The warning mode worked as intended in this case because it got a user
to file a bug and that bug report made it back to us.  It's kinda funny
to respond to that report by reducing the misery.

On the other hand, all the report resulted in was finger-pointing at a
binary Windows applications that neither we nor probably anybody else
can do anything about.

It boils down to either:
 * The misery is good and we keep it as-is, or
 * The misery is bad and we kill it

My gut says we should keep the warnings and kill the misery.  The folks
who are going to be able to fix the issues are probably also the ones
looking at dmesg and don't need the extra hint from the misery.  The
folks running Windows games don't look at dmesg and just want to play
their game without misery.

The other option is to wait and see if there's any kind of pattern with
these reports.
Re: [PATCH] x86/split_lock: Restore warn mode (and add a new one) to avoid userspace regression
Posted by Zebediah Figura 1 year, 6 months ago
On 9/28/22 16:50, Dave Hansen wrote:
> I really don't like the idea of *both* a new boot parameter and a new
> Kconfig option.
> 
> The warning mode worked as intended in this case because it got a user
> to file a bug and that bug report made it back to us.  It's kinda funny
> to respond to that report by reducing the misery.
> 
> On the other hand, all the report resulted in was finger-pointing at a
> binary Windows applications that neither we nor probably anybody else
> can do anything about.
> 
> It boils down to either:
>   * The misery is good and we keep it as-is, or
>   * The misery is bad and we kill it
> 
> My gut says we should keep the warnings and kill the misery.  The folks
> who are going to be able to fix the issues are probably also the ones
> looking at dmesg and don't need the extra hint from the misery.  The
> folks running Windows games don't look at dmesg and just want to play
> their game without misery.

This seems like a reasonable position, but on the other hand...

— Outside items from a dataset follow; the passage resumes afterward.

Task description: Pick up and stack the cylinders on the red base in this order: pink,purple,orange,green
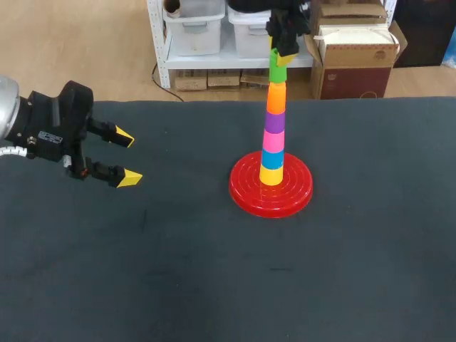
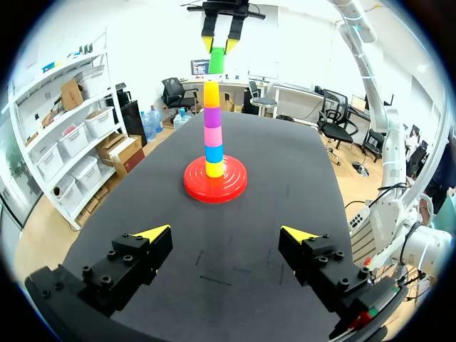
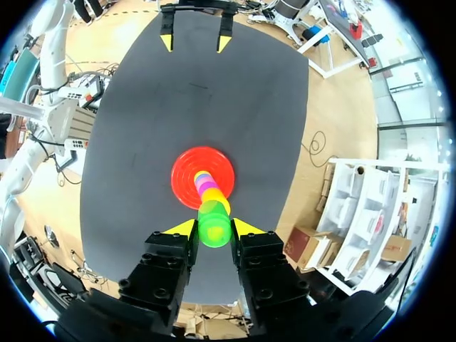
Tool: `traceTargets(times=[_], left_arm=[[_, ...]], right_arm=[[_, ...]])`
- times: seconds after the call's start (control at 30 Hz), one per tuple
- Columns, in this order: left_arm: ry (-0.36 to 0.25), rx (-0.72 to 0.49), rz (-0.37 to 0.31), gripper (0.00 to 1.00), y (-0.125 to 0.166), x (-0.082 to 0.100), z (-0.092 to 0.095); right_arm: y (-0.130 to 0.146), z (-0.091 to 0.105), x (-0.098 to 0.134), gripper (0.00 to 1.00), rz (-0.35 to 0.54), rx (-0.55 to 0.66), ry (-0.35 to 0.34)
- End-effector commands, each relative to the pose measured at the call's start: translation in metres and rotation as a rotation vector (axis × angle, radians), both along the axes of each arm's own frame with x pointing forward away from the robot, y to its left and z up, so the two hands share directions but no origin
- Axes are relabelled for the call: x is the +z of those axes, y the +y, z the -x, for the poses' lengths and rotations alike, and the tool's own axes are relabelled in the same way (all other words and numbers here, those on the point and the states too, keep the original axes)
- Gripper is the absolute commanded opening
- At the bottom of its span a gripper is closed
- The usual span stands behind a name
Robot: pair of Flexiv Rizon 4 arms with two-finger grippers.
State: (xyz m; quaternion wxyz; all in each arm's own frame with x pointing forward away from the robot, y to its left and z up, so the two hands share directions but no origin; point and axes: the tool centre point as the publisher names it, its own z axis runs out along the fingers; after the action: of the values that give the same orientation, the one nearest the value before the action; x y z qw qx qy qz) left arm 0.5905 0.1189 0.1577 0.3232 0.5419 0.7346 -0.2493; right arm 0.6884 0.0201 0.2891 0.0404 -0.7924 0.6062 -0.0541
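One green cylinder point(image 3: 214, 222) inside the right claw point(image 3: 214, 228)

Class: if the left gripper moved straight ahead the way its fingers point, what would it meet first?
Most likely the stack of cylinders on the red base: it stands straight ahead of the left gripper, with only bare table between. Its height is unclear, so it might touch the base first.

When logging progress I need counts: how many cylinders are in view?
6. Stacked on the base, bottom up: yellow, blue, pink, purple, orange; green in the right gripper above them.
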Motion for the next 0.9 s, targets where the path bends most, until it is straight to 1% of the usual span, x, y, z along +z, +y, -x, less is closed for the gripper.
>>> traceTargets(times=[0.03,0.63,0.9], left_arm=[[-0.004,-0.001,0.004,1.0,0.0012,-0.0015,0.0003],[-0.004,-0.001,0.004,1.0,0.0012,-0.0015,0.0003],[-0.004,-0.001,0.004,1.0,0.0012,-0.0015,0.0003]], right_arm=[[-0.0008,-0.0044,-0.0006,0.0,-0.002,-0.002,0.011],[-0.0053,-0.0032,-0.0085,0.0,-0.011,-0.006,0.038],[-0.0072,-0.0058,-0.0104,0.0,-0.024,-0.012,0.034]])
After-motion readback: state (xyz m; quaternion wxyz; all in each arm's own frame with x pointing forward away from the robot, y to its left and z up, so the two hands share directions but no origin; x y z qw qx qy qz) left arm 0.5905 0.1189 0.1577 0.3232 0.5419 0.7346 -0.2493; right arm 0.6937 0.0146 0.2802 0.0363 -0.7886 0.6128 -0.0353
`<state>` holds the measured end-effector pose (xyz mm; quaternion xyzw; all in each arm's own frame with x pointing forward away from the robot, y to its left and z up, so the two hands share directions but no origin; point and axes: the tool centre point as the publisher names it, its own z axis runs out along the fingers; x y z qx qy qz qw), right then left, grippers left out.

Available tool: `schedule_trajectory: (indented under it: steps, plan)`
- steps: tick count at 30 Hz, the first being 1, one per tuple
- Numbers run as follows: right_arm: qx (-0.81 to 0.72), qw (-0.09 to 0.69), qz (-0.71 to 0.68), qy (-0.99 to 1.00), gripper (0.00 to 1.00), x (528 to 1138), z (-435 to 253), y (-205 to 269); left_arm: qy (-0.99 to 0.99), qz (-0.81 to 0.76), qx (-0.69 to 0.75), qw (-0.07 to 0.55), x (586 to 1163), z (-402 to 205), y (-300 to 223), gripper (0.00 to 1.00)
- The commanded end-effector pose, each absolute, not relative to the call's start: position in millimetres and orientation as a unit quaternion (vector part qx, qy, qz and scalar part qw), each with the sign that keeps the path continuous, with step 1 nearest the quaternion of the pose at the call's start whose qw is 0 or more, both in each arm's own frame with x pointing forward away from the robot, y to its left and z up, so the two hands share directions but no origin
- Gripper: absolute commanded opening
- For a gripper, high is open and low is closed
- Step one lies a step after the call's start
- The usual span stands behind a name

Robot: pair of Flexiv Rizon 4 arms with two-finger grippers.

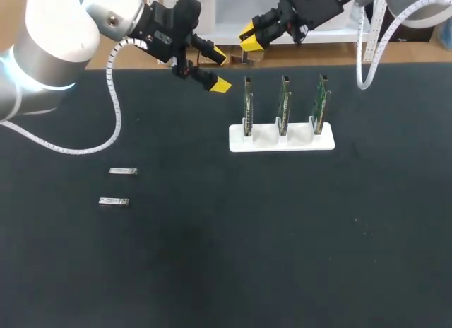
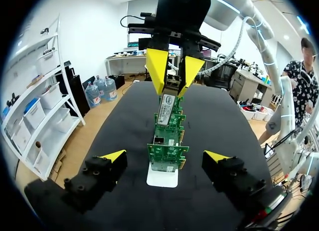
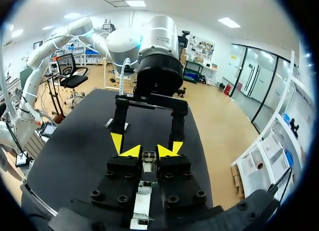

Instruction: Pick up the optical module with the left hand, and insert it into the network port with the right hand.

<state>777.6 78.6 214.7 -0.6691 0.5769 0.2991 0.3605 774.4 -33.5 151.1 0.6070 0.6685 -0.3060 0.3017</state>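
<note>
My right gripper [image 1: 249,38] hangs at the table's far edge, just behind the left end of the board row, shut on a small silver optical module [image 1: 249,56]. In its own view the module [image 3: 148,161] sits between the yellow tips of my right gripper [image 3: 149,151]. My left gripper [image 1: 219,71] stands open and empty just left of it, facing the boards. From the left wrist, my left gripper [image 2: 164,156] frames the green network cards [image 2: 168,141], and the right gripper [image 2: 173,71] with the module [image 2: 172,84] hangs above them.
Three green cards stand upright in a white holder [image 1: 282,141] at the table's middle back. Two more silver modules [image 1: 123,171] [image 1: 113,201] lie flat on the black mat at the left.
</note>
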Motion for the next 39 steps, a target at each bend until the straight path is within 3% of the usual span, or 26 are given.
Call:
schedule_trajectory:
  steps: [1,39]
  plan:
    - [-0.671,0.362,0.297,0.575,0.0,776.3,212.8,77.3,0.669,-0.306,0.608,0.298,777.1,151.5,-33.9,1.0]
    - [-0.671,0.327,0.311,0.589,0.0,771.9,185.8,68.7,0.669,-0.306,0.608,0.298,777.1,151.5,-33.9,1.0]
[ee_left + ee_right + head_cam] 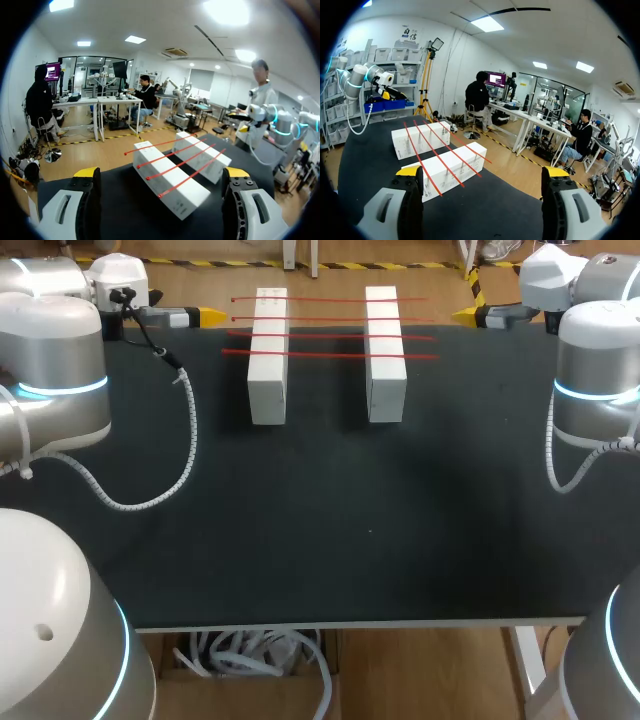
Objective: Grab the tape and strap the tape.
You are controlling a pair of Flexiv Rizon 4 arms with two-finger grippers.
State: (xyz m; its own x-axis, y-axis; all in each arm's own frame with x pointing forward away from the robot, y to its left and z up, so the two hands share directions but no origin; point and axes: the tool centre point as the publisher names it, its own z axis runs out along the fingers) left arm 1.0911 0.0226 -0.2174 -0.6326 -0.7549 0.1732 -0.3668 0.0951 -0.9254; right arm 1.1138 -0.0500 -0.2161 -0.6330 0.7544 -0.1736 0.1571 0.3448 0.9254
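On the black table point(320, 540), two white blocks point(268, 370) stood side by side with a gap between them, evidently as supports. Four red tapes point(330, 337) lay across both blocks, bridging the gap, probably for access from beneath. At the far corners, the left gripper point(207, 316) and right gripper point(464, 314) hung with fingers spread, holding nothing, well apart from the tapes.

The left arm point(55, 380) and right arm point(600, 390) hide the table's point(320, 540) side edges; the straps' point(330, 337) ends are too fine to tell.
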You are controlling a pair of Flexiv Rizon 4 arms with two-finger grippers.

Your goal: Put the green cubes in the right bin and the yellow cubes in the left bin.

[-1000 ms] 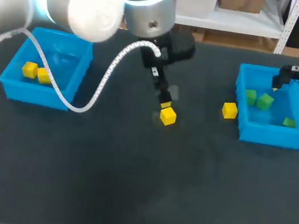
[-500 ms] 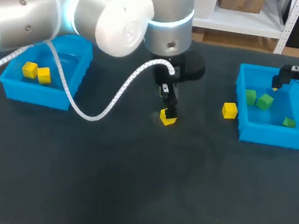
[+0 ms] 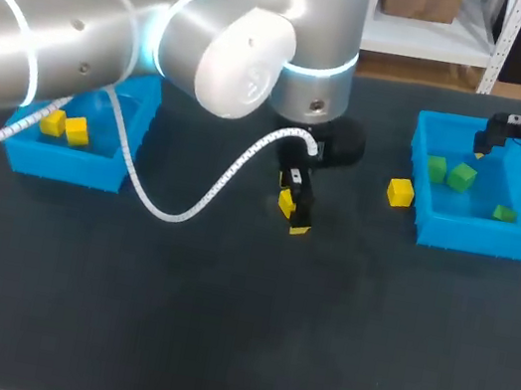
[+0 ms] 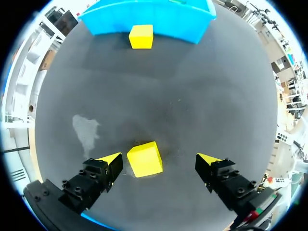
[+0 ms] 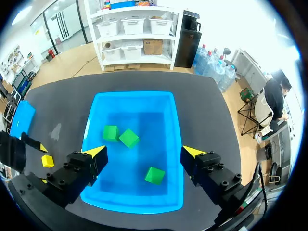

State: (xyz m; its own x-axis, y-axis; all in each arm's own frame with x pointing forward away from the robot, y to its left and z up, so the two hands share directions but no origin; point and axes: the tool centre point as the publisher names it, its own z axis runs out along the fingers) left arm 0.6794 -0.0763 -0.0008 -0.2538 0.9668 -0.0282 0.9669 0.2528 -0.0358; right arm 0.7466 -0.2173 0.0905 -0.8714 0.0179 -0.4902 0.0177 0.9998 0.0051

> The other option is to wait and see if there's any kind of pattern with
> these reports.

...if the pattern ends up being "closed-source Windows software", as is 
not unlikely, then maybe this is something that could be made into a 
personality, that emulators like Wine could enable? I don't know how 
distasteful such optional workarounds are in general, but this would at 
least allow the original warning to continue working as intended for 
software that can be fixed.

ἔρρωσθε,
Zeb
Re: [PATCH] x86/split_lock: Restore warn mode (and add a new one) to avoid userspace regression
Posted by Guilherme G. Piccoli 1 year, 6 months ago
On 28/09/2022 18:50, Dave Hansen wrote:
>[...]
> It boils down to either:
>  * The misery is good and we keep it as-is, or
>  * The misery is bad and we kill it
> 
> My gut says we should keep the warnings and kill the misery.  The folks
> who are going to be able to fix the issues are probably also the ones
> looking at dmesg and don't need the extra hint from the misery.  The
> folks running Windows games don't look at dmesg and just want to play
> their game without misery.
> 

Hi Dave, thanks for your response. I really appreciated your reasoning,
and I think it's a good argument. In the end, adding misery would harm
the users that are unlikely to be able to fix (or at least, fix quickly)
the split lock situation, like games or legacy/proprietary code.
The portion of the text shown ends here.